Yiyo

 

Aquel perrito era todo para mí. A mis escasos seis años pocas cosas me preocupaban y una mascota, mi primer mascota, era tan importante para mí como lo eran mis propios padres.

Sin embargo no estuvo conmigo por  mucho tiempo: un error de mí mamá le costó la vida a mi pobre perrito. No llegó al año de acompañarme y un hueso de pollo bastó para matarlo.

Fue un domingo. Lo recuerdo muy bien porque ese día fuimos a la misa y cuando regresamos ya mi perro estaba tieso como una rama de guayabo. Mis ojos se pusieron llorosos, sentí un gran vacío en mi estómago y un fuerte dolor en el pecho.
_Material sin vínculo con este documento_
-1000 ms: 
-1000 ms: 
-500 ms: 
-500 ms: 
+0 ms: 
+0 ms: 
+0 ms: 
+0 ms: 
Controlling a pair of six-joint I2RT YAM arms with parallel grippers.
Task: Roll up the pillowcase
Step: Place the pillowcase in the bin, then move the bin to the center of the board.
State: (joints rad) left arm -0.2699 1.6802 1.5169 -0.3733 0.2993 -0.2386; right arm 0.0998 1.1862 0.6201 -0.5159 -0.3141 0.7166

Antes de enterrarlo, mi papá lo tendió sobre una carreta y lo llevamos a dar un último paseo alrededor de la casa.

Al anochecer y durante varios anocheceres posteriores lloré en silencio, solo, en mi cuarto, con la luz apagada para que nadie se diera cuenta de mi dolor.
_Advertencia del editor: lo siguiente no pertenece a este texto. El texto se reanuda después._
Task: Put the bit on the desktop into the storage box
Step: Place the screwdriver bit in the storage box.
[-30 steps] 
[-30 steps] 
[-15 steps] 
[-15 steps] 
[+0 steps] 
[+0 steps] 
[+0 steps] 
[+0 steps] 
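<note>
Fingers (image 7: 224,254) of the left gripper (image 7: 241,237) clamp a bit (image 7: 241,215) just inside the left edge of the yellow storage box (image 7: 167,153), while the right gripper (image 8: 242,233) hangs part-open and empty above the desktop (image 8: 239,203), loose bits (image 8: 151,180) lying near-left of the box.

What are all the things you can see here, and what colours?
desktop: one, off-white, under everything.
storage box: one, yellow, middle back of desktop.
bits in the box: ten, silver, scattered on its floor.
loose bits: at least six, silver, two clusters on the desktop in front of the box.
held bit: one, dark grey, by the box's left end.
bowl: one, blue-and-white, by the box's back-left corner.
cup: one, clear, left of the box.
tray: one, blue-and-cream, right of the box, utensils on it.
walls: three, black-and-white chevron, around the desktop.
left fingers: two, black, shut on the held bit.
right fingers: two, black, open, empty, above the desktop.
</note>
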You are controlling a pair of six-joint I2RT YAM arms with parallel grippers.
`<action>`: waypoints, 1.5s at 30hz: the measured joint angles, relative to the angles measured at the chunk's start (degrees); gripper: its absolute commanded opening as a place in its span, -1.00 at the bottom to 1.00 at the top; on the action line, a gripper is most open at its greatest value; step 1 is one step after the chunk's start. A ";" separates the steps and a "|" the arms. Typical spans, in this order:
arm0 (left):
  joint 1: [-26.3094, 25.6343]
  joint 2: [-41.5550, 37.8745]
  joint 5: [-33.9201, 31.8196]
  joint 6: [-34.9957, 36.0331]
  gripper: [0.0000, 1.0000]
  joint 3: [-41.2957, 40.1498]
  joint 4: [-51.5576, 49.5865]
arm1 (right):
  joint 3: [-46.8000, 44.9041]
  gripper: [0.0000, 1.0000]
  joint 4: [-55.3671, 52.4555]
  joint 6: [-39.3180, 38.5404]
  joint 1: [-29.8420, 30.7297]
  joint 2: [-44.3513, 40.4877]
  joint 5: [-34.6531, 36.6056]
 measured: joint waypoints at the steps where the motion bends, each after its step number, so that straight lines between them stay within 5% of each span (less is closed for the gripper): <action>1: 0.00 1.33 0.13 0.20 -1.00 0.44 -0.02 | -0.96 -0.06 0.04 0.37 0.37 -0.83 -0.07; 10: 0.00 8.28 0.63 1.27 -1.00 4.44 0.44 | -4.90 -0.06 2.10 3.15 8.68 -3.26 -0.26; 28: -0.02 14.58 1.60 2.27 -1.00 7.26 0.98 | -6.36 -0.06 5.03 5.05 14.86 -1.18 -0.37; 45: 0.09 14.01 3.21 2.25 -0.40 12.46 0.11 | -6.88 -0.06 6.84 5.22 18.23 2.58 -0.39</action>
Lo recordaba cada día: cuando me lo regalaron, sus ojos, sus gemidos por la noche intentando entrar a la casa, cuando me despertaba por la mañana…

A los diez días me fui olvidando de él, entonces volvió. Sólo una vez más, sólo un momento. Llegó a la cocina –aunque yo no me di cuenta ni cómo ni en qué momento entró. Esperó a  encontrarme solo y entonces habló conmigo. Extrañamente no sentí miedo, más bien me sentí tranquilo. Me contó cosas, cosas que no entendí, cosas que ya no recuerdo.
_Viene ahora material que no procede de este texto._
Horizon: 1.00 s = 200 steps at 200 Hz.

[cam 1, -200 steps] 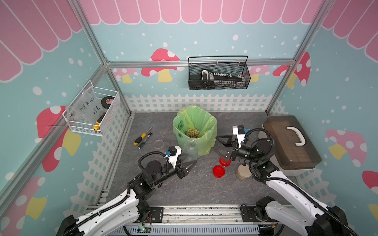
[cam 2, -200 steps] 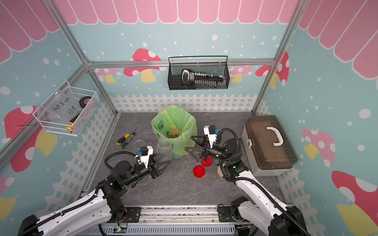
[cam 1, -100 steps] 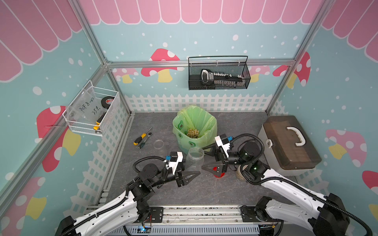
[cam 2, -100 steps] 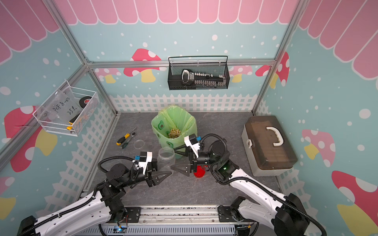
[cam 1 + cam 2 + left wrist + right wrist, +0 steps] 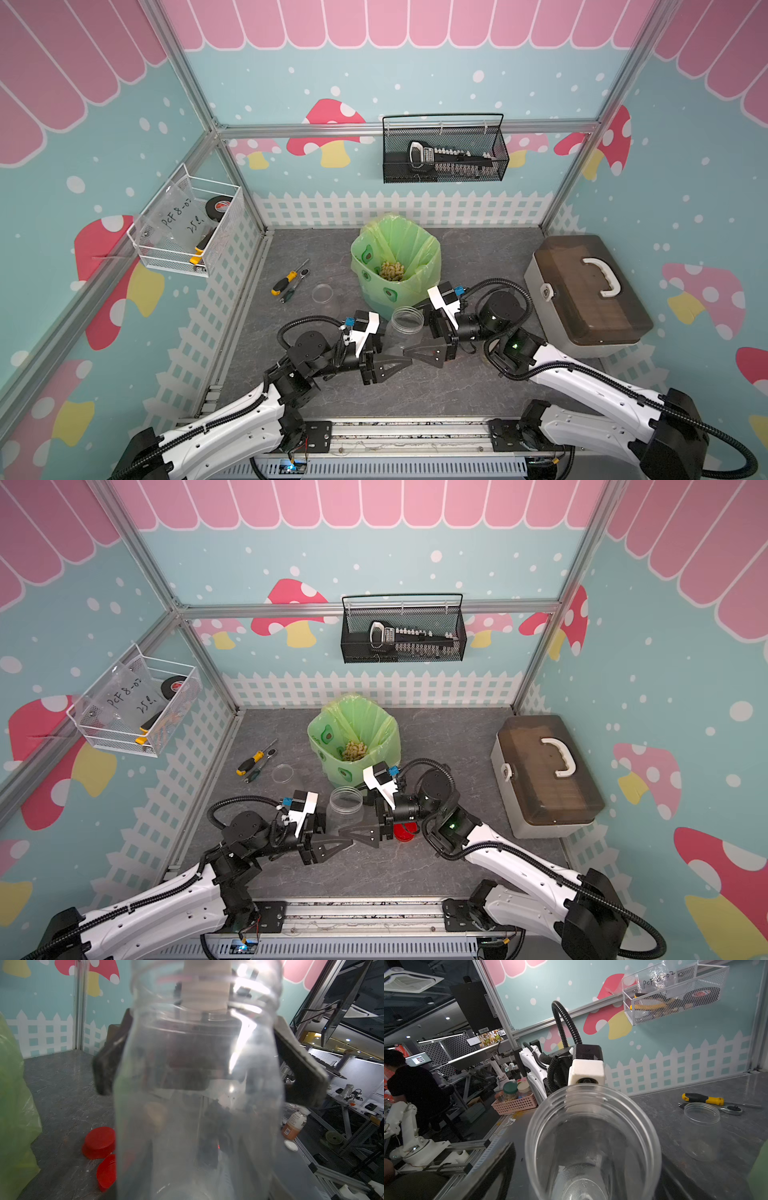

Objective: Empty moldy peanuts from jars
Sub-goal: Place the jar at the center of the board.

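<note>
An empty clear jar (image 5: 405, 328) (image 5: 346, 802) without a lid stands upright between my two arms, in front of the bin. My left gripper (image 5: 400, 345) (image 5: 341, 824) is shut on it, and the jar (image 5: 197, 1084) fills the left wrist view. My right gripper (image 5: 410, 338) (image 5: 352, 818) is open, with a finger on each side of the same jar (image 5: 591, 1136) and a gap showing at one finger (image 5: 492, 1167). The moldy peanuts (image 5: 392, 270) (image 5: 354, 750) lie in a heap inside the bin. A second empty jar (image 5: 323, 293) (image 5: 700, 1126) stands to the left.
The green-bagged bin (image 5: 370, 278) stands just behind the grippers. Two red lids (image 5: 99, 1142) (image 5: 107, 1172) lie on the floor under the right arm. A brown toolbox (image 5: 586, 291) fills the right side. A screwdriver and ratchet (image 5: 286, 282) lie at the left.
My right gripper swung left from the red lids to the jar, and its jaws narrowed around it. My left gripper carried the jar a little forward and to the right.
</note>
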Each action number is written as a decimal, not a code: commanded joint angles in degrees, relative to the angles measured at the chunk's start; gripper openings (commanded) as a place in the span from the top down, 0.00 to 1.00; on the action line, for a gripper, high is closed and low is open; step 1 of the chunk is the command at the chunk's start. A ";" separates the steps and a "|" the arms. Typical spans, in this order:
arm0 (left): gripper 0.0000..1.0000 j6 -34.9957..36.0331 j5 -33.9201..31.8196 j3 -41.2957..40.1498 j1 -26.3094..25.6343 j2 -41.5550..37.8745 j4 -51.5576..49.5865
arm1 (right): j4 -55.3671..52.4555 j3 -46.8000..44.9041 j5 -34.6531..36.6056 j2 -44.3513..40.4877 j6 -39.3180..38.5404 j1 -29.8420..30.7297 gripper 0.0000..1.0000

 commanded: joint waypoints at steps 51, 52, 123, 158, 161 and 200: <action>0.45 0.54 -1.24 0.72 -0.26 1.87 0.76 | -2.88 0.67 2.94 -0.55 -4.60 0.70 0.36; 0.44 0.56 -1.29 0.67 -0.26 1.87 0.72 | -3.02 0.66 3.06 -0.60 -4.72 0.70 0.36; 0.06 2.68 -6.68 -0.22 -0.26 -2.16 -3.15 | -13.93 -0.01 15.52 -2.24 -11.52 -0.50 0.40; 0.01 4.64 -11.54 -1.01 -0.26 -4.63 -5.29 | -16.26 -1.90 21.70 -3.12 -11.83 -3.77 0.41; 0.01 4.75 -12.15 -1.09 -0.26 -4.71 -5.35 | -16.28 -2.36 22.45 -3.42 -11.84 -4.13 0.41; 0.04 6.00 -24.44 -2.30 -0.26 -7.15 -10.41 | -15.22 -8.38 36.04 -7.94 -11.99 -9.26 0.40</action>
Hoy creo que él sólo quería despedirse como no lo pudo hacer en el momento de su partida o quizá enseñarme que aunque los animales vivan entre nosotros, no son de nosotros y que por la tanto debemos amarlos, respetar su libertad y dejarlos ir cuando sea su momento. Yiyo fue mi primer mascota y mi primer amigo.